_Brief_
Here the job is to transcribe the data exactly while omitting the images.

_Source data_
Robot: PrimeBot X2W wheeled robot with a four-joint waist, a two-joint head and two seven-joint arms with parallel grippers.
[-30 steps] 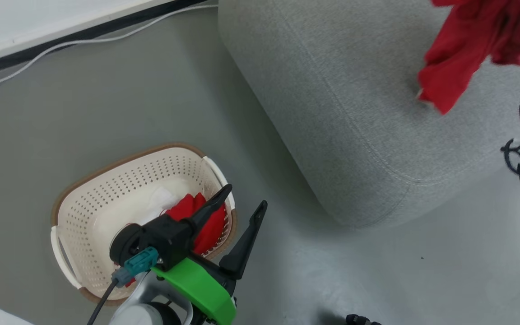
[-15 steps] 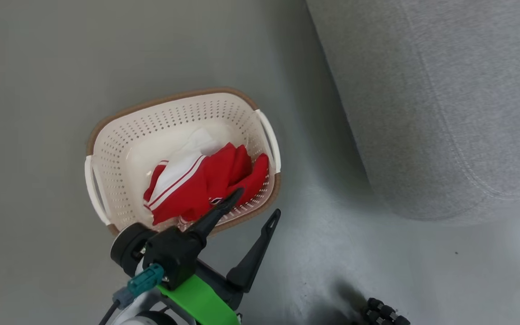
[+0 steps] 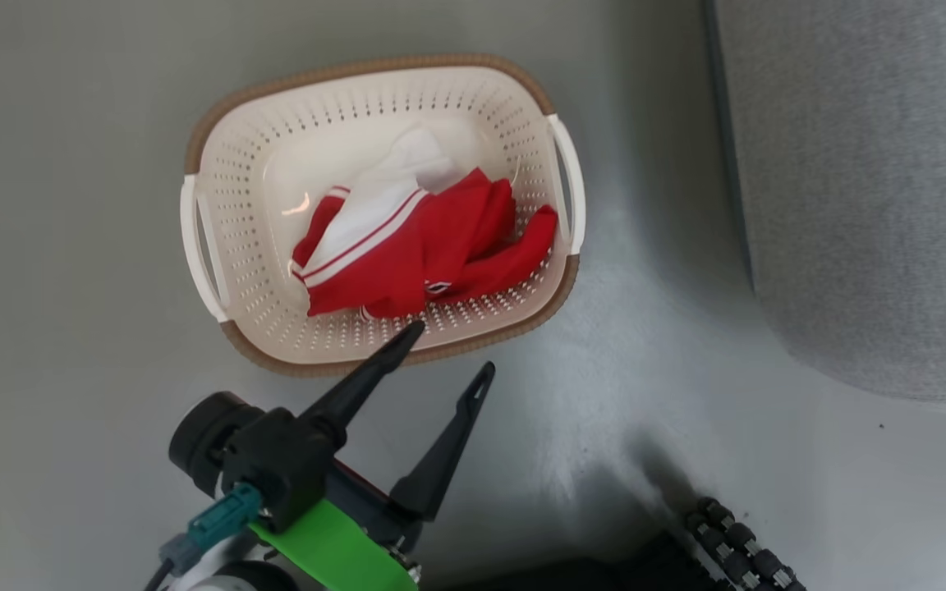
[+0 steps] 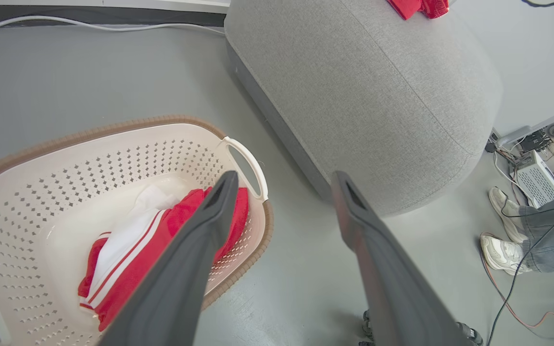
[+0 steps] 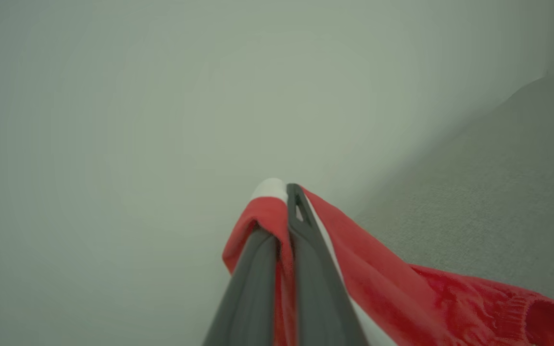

_Exercise solution_
Robot: PrimeBot X2W wheeled robot with a four-joint waist, a two-joint head and two seven-joint arms with parallel grippers.
[-30 steps] 
[-15 steps] 
[+0 steps] 
[+0 steps] 
[+0 steps] 

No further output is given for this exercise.